Cet accompagnement suppose une période d’essai, relevant d’une aide financière par une mission d’intérêt général, avec évaluation rétrospective.

5. Faciliter le développement d’unités d’alcoologie assurant l’accompagnement au sein des établissements accueillant des pathologies somatiques dans le cadre d’un COM.
 
6. Définir, dans le cadre des COM,  l’équipe soignante minimale nécessaire, pour assurer qualité et continuité, et la financer en conséquence. Prendre en compte le temps de soin effectif, qui inclut l’investissement des intervenants associatifs attachés à la structure.
 
7. Généraliser la pratique des groupes de parole sur le modèle intégratif, sur la base de référentiels de qualité, avec une pluralité de fonctionnement : groupe-école de psychothérapie animé par un alcoologue clinicien, groupe médiateur du lien animé par des soignants, groupe d’intervenants associatifs, supervisée par un soignant.
 
8. Spécifier les pratiques des différents CSAPA et des diverses structures d’activité ambulatoire, selon les conduites addictives prises en charge, avec une traçabilité de leurs activités et de leurs résultats.
 
9. Développer une filière cohérente en médecine libérale praticienne, avec la constitution de médecins généralistes référents, de consultants libéraux de proximité soumis à un accord contractuel, de cliniciens alcoologues et addictologues, également libéraux et rattachés à une unité d’alcoologie..

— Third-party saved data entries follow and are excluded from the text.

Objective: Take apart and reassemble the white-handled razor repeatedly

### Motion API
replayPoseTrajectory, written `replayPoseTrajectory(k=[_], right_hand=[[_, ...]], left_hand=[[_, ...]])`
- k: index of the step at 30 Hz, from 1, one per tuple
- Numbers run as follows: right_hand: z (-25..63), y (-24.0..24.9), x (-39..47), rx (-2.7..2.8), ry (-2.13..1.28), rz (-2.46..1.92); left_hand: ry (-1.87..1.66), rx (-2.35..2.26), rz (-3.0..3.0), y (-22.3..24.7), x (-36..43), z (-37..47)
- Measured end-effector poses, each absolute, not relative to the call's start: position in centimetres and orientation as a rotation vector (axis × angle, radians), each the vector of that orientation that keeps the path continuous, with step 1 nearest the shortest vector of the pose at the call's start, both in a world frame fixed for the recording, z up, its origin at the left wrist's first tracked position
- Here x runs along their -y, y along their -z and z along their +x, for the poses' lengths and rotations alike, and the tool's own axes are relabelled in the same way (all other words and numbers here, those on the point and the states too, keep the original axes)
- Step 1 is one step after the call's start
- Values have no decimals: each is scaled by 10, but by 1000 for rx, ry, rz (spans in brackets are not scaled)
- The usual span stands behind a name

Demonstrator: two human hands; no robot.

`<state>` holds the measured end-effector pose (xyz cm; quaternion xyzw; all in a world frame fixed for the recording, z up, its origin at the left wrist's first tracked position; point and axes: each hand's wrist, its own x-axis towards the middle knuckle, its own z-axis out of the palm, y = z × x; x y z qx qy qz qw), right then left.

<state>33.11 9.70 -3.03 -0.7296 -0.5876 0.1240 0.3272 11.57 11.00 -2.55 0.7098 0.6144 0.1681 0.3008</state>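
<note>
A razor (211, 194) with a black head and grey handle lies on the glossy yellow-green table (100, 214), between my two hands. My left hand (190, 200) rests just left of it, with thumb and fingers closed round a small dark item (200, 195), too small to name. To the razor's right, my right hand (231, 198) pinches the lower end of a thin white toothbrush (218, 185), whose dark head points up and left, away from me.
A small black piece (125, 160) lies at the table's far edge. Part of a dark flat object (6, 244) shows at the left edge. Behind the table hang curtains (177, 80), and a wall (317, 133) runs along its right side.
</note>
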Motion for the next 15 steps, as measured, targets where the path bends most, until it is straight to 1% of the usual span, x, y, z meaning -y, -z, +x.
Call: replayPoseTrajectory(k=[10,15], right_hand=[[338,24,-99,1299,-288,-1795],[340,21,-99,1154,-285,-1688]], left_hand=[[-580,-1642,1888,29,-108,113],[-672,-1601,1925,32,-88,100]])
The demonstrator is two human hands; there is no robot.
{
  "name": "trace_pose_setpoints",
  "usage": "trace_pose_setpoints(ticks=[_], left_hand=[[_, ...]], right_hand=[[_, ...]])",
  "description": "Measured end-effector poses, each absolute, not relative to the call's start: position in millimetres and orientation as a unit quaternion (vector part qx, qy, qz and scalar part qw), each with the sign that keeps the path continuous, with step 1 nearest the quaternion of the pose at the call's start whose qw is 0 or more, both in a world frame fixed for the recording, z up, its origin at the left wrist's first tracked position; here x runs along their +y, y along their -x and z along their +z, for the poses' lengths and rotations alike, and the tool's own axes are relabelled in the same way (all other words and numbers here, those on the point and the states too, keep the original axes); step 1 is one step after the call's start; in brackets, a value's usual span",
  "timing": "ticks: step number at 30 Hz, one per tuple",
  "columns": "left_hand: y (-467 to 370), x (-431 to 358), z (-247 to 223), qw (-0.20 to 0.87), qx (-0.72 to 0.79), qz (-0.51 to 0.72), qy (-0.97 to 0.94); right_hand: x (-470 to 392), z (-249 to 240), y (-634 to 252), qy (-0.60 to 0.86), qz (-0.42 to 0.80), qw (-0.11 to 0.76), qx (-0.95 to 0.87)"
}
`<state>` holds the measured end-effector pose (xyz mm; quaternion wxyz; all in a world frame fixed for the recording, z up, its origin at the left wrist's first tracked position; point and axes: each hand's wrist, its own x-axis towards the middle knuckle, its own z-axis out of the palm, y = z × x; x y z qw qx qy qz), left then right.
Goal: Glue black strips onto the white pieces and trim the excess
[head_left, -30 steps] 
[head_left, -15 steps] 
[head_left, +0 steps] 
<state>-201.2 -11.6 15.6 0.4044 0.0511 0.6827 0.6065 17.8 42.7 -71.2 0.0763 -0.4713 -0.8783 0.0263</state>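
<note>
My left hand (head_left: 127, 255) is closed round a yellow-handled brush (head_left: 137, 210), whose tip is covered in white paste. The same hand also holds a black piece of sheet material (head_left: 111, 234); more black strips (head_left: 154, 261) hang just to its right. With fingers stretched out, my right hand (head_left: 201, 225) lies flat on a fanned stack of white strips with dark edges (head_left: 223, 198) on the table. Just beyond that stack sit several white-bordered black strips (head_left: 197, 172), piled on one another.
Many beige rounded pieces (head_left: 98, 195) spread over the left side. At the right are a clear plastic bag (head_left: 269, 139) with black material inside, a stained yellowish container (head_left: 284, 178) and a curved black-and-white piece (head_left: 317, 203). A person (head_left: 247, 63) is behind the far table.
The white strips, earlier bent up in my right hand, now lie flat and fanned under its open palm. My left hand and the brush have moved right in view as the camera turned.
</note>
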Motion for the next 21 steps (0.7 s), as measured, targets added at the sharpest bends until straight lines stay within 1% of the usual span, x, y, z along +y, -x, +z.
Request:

10. Développer le partenariat associatif avec la mise en place de groupes d’entraide mutuelle (GEM) donnant lieu à des moyens de fonctionnement pérennes et à des formations en grande partie payées par la collectivité. Le label GEM est second par rapport à l’existence d’une association de réflexion et d’entraide. La justification première d’une association comportant des alcooliques sobres et bénévoles est d’être auxiliaire du soin au temps du sevrage et dans les mois qui suivent la démarche de soin.

11. Développer les partenariats utiles avec le secteur social et le secteur associatif, grâce aux fonds attribués aux Groupes d’Entraide Mutuelle, pour aider les patients à sortir du champ thérapeutique.

12. Favoriser la réflexion et la recherche clinique appliquée par les structures de soin, y compris pour les essais thérapeutiques et par la tenue de journées scientifiques.